What the exercise asks> Look below for the line containing "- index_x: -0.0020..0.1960"; from there, print each line exactly up to and including the line containing "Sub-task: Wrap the", and stop.

Supplied records>
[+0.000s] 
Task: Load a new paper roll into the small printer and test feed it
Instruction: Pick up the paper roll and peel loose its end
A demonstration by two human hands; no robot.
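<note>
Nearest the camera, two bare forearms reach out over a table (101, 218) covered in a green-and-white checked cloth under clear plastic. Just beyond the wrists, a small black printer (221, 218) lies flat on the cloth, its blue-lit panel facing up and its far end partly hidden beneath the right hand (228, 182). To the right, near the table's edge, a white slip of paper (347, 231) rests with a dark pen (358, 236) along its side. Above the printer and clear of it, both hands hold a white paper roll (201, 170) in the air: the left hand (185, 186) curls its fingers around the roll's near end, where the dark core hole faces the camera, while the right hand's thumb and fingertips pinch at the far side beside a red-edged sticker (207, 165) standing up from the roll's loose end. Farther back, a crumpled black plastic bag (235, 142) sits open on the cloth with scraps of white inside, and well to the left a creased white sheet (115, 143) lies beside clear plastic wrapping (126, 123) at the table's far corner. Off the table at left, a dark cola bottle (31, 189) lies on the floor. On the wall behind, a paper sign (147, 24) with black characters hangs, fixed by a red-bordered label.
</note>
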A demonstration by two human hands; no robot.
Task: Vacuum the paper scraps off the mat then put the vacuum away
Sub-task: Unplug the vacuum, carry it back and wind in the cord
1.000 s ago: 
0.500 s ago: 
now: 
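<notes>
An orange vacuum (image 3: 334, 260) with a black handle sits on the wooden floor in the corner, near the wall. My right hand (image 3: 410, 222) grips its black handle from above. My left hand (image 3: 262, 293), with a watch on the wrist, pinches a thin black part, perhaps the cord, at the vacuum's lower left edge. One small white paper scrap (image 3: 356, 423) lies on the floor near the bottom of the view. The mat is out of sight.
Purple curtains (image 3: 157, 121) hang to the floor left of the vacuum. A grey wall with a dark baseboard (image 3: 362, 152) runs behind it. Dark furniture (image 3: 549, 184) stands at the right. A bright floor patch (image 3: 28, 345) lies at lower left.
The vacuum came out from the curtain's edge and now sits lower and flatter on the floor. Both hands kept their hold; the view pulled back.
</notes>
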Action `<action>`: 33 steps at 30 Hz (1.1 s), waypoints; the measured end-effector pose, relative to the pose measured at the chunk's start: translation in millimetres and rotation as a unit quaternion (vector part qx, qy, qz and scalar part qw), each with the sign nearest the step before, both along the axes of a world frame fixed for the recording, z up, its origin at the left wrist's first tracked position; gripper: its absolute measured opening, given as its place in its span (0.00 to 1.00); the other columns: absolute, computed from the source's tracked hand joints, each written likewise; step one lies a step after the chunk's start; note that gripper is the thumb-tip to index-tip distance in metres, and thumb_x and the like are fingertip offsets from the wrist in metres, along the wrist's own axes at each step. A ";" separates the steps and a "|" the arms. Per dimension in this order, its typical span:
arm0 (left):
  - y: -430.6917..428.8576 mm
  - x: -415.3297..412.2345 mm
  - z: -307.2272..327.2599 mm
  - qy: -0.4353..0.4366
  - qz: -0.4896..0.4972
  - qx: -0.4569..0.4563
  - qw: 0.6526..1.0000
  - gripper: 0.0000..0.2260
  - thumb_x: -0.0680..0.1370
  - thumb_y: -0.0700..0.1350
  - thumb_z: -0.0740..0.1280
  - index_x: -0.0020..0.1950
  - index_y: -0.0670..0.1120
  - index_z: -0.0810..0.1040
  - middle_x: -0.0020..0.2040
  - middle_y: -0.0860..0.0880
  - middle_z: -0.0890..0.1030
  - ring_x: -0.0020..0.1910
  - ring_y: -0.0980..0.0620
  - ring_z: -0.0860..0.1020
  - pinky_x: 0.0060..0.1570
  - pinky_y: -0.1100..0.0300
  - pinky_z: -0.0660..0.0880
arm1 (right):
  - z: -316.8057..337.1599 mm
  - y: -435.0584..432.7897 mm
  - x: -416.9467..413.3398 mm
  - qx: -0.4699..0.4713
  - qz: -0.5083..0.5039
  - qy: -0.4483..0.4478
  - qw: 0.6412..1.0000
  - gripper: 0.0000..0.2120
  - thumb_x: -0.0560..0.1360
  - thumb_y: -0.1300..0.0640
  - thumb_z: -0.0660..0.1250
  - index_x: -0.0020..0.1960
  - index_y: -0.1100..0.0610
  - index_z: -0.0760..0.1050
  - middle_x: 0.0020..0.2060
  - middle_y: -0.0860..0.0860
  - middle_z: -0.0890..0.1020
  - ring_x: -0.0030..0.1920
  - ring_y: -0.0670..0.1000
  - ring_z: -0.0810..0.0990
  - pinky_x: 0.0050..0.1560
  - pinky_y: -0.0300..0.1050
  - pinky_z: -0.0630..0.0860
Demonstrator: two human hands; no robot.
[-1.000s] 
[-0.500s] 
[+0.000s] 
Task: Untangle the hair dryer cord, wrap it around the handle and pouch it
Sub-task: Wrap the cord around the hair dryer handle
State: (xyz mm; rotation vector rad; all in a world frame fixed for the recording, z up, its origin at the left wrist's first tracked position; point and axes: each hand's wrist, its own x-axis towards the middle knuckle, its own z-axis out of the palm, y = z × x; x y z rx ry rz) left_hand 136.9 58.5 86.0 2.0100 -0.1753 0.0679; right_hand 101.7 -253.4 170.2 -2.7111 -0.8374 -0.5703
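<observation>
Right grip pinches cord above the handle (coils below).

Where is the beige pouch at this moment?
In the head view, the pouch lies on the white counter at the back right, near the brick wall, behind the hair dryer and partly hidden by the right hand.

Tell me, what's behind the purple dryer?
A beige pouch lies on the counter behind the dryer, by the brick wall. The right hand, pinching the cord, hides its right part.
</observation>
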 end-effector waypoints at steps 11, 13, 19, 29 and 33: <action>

Written answer>
  - index_x: -0.0020..0.1960
  - index_y: -0.1100..0.0610
  - index_z: -0.0760..0.1050
  - middle_x: 0.0020..0.2060
  - middle_y: -0.0860..0.0860
  - middle_z: -0.0890..0.1020
  - ring_x: -0.0030..0.1920
  - ring_y: -0.0670..0.1000
  - ring_z: -0.0810..0.0990
  - pinky_x: 0.0050..0.1560
  - pinky_y: -0.0300..0.1050
  - pinky_z: -0.0630..0.0860
Demonstrator: two human hands; no robot.
[-1.000s] 
[-0.500s] 
[+0.000s] 
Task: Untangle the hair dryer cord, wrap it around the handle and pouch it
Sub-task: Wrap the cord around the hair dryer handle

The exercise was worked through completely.